Put this another way: don't think about "directories vs resource forks"
at all. Instead, think about the problem of supporting something like
HFS or NTFS _well_ from Linux. How would you do it?

Suggestions welcome. What's your interface of choice for a filesystem
like HFS that _does_ have resource forks? Whether you like them or not
is completely immaterial - they exist.

And usability concerns _are_ real concerns. I'm claiming that the best
interface for such a filesystem would be

	open("file", O_RDONLY)		- opens the default fork
	open("file/Icon", O_RDONLY)	- opens the Icon fork
	open("file/Creator"...

	readdir("file")			- lists the resources that the file has

and I'm also claiming that the Linux VFS layer actually shouldn't have
any fundamental problems with something like this.

Tell me why we shouldn't do it like the above? And DON'T give any crap
about whether resource forks are useful or not, because I claim that
they exist regardless of their usefulness and that we shouldn't just put
our heads in the sand and try to hope that the issue doesn't exist.

		Linus



From: torvalds@transmeta.com (Linus Torvalds)
Newsgroups: linux.dev.kernel
Subject: Re: NTFS-like streams?
Date: 12 Aug 00 21:40:15 GMT

On Sat, 12 Aug 2000, Alexander Viro wrote:
>
> On 12 Aug 2000, Linus Torvalds wrote:
> >
> > and I'm also claiming that the Linux VFS layer actually shouldn't have
> > any fundamental problems with something like this.
>
> 	Shouldn't or doesn't? I can tell you what the current problems
> _are_.

I know there are some problems with it right now, but they should not be
design issues.

Right now the VFS layer checks for S_ISDIR() in a few places, in order to
do the O_DIRECTORY tests etc. That will need changes - but those changes
would be required anyway (ie due to the addition of S_IFCOMPLEX mode bit
in i_mode) for handling of these kinds of files.

> 	a) in a _lot_ of places we are required to distinguish between
> directories and non-directories and yes, a lot of things in userland
> depend on that.

Right. This is the one that actually needs interface changes: something
like

	#define S_IFCOMPLEX	0x10000

in <linux/stat.h>, plus changing of tests. And teaching things like "cp"
about it.

> 	b) unlink() on such beasts. Welcome to fun. And no, it's not
> rmdir() - here we are removing non-empty object.
> 	c) rename() of normal file to such animal and vice versa.
> 	d) rename() of directory <<--->>
> 	e) propagation of chmod() results
> 	f) _if_ we do unlink() - what should happen with
> delete-upon-the-last-iput() semantics?

I think the above are non-VFS issues to a large degree, and will depend on
how the low-level filesystem handles things.

For example, I don't think a filesystem would want to allow the rename
case. The VFS layer doesn't need to know about this: the filesystem would
just return "EINVAL" or something.

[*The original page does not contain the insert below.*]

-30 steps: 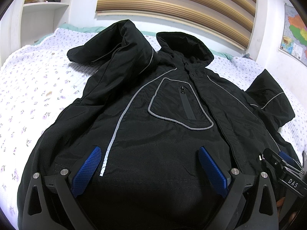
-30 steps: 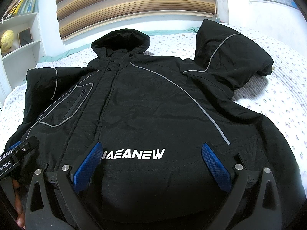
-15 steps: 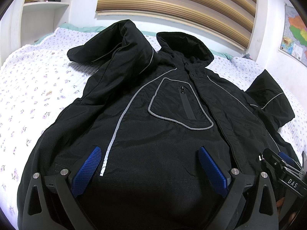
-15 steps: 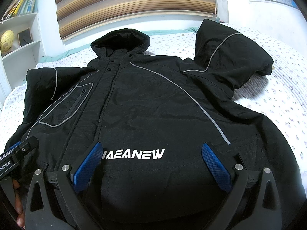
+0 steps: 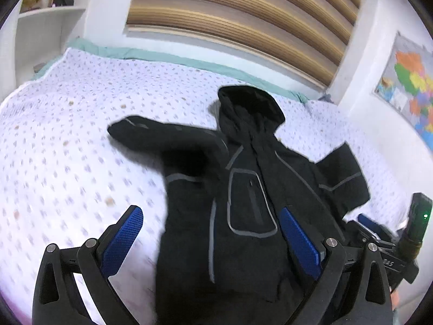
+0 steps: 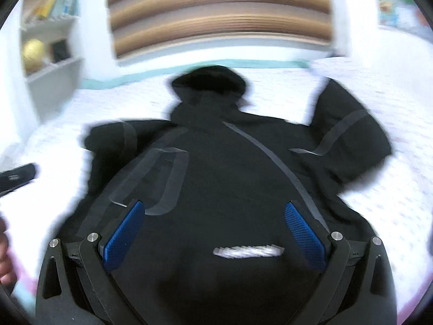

Same goes for "link()". And same goes
for "chmod()".

The _interesting_ thing is what the filesystem does with the "struct
inode", for example.

I suspect that a filesystem that supports resource forks will just have
the same inode for the whole thing. In effect, they would look somewhat
like hard links to a normal UNIX application. But the filesystem would
save the resource-specific informaiton in the "dentry->d_private" field.

Alternatively, the filesystem might decdie to use separate inodes. The VFS
layer probably doesn't care.

> Care to give semantics for operations in the list above?

Depending on how you want to do the implementation, you can do different
things. I suspect a lot of things just won't be allowed. For example,
doing a chmod() on a fork might do different things - ranging from "refuse
to allow any changes except on the default fork" to "having different
permissions on different resources".

We've had similar issues with the MS-DOS filesystem just because it
doesn't have some of the attributes at all. You can think of resource
forks as having the same kind of "incomplete" file semantics. This is not
a new problem in that sense.

And after all, this to a large degree depends on what the low-level
filesystem capabilities are. A low-level filesystem might easily have
different permissions for different resources. Not very likely, but not
impossible.

Imagine a filesystem that carries a "validation cookie" with every file,
for example. The whole point of such a validation cookie would be that
even the owner of the file couldn't change it - and copying the file would
not be able to copy the validation cookie.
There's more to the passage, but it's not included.